Em Depois da Chuva, trabalhamos pelo primeira vez com atores profissionais, também. E foi uma grande e grata surpresa. Nos entendemos muito bem com Talis Castro, Aícha Marques, Bertho Filho e Zeca Abreu, entre outros. Atores conhecidos do teatro baiano que aceitaram de uma forma muito generosa realizar essa travessia até o cinema, para encontrarmos juntos o tom adequado ao filme. Podemos dizer que, hoje, o trabalho com os atores é um ponto forte de Depois da Chuva.

Qual foi o caminho que o projeto de longa Depois da Chuva percorreu até chegar em Cannes?

Enviamos um corte do filme para o Buenos Aires Lab (BAL), parte integrante do Buenos Aires Festival de Cine Independente (BAFICI), que é um dos principais festivais dedicados ao cinema independente do mundo. Depois da Chuva foi um dos dez selecionados entre 248 filmes da América Latina.

Lá, fizemos uma exibição de parte do filme e o defendemos para alguns jurados internacionais. Daí, fomos selecionados para um processo semelhante em Cannes, juntamente com outros quatro longas ainda em work in progress. Ou seja, ainda não era o corte final do filme, não tinha desenho de som e nem correção de cor.

É importante ressaltar que os principais festivais internacionais estão cada vez mais restritivos e buscam filmes que jamais tenham sido exibidos anteriormente, mesmo nos "mercados". Assim, em Cannes, exibimos 20 minutos do Depois da Chuva para uma plateia seleta de curadores estrangeiros. Trata-se de uma iniciativa importante de Violeta Bava e Ilse Hughan, organizadoras do BAL (BAFICI).

E como foi a experiência de apresentar o projeto em Cannes? Vocês receberam retornos, fizeram trocas e contatos interessantes?
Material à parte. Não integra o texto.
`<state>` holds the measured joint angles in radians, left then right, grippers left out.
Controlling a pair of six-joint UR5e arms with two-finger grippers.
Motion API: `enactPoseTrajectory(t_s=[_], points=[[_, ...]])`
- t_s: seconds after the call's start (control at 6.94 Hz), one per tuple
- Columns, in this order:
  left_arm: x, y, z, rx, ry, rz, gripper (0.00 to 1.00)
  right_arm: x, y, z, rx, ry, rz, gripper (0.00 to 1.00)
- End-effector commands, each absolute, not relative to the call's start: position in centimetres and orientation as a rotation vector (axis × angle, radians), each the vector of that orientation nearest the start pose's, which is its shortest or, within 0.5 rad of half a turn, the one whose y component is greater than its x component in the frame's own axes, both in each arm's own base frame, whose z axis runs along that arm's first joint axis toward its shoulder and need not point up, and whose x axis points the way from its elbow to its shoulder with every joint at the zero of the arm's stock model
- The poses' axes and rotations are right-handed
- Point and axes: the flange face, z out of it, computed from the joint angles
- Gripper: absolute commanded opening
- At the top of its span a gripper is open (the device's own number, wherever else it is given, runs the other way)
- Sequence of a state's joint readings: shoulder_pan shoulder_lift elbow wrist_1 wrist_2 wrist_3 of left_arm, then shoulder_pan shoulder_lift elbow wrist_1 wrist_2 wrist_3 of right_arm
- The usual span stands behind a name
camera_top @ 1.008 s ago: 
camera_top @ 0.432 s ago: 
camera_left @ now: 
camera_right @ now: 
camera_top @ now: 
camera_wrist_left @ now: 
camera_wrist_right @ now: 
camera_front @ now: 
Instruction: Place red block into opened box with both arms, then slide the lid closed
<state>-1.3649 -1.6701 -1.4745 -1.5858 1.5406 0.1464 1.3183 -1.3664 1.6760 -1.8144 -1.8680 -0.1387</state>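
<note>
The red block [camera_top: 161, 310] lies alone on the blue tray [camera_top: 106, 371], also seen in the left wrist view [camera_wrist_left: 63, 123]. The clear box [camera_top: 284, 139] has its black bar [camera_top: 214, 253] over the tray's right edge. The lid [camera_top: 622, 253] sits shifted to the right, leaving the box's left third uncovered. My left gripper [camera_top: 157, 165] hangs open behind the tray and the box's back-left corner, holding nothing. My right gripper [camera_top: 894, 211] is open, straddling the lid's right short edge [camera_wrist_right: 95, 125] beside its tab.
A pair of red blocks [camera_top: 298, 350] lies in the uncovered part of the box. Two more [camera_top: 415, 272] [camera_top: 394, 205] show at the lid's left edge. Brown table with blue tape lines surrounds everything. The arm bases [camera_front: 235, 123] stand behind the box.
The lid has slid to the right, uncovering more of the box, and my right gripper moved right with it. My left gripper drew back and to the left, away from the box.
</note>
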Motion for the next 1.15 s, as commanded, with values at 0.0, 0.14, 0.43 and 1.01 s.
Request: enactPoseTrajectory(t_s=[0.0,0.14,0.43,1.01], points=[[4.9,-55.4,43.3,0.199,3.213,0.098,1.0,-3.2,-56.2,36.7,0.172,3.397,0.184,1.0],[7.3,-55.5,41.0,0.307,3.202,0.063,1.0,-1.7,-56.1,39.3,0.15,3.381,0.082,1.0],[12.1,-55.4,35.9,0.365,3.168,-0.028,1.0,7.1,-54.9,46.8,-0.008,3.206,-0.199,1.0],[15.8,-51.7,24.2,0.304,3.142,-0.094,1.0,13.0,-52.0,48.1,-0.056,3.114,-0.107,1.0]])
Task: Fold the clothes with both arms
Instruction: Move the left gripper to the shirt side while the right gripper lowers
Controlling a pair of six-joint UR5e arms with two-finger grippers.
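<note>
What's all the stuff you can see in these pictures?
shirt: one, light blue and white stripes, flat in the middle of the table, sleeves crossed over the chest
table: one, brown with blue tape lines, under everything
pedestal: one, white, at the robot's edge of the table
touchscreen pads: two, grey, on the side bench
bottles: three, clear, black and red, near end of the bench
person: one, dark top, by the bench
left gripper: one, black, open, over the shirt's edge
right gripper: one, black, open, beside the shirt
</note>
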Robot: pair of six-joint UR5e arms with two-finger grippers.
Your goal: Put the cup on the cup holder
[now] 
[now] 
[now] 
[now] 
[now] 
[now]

Foi muito animador! Tivemos retorno imediato de alguns curadores, muito interessados no filme. A concorrência é muito grande, contudo…. Vamos ver. Logo o filme será finalizado e, finalmente, o submeteremos aos festivais. De toda forma, seja o que for acontecer daqui para frente, estamos muito contentes com o filme que fizemos!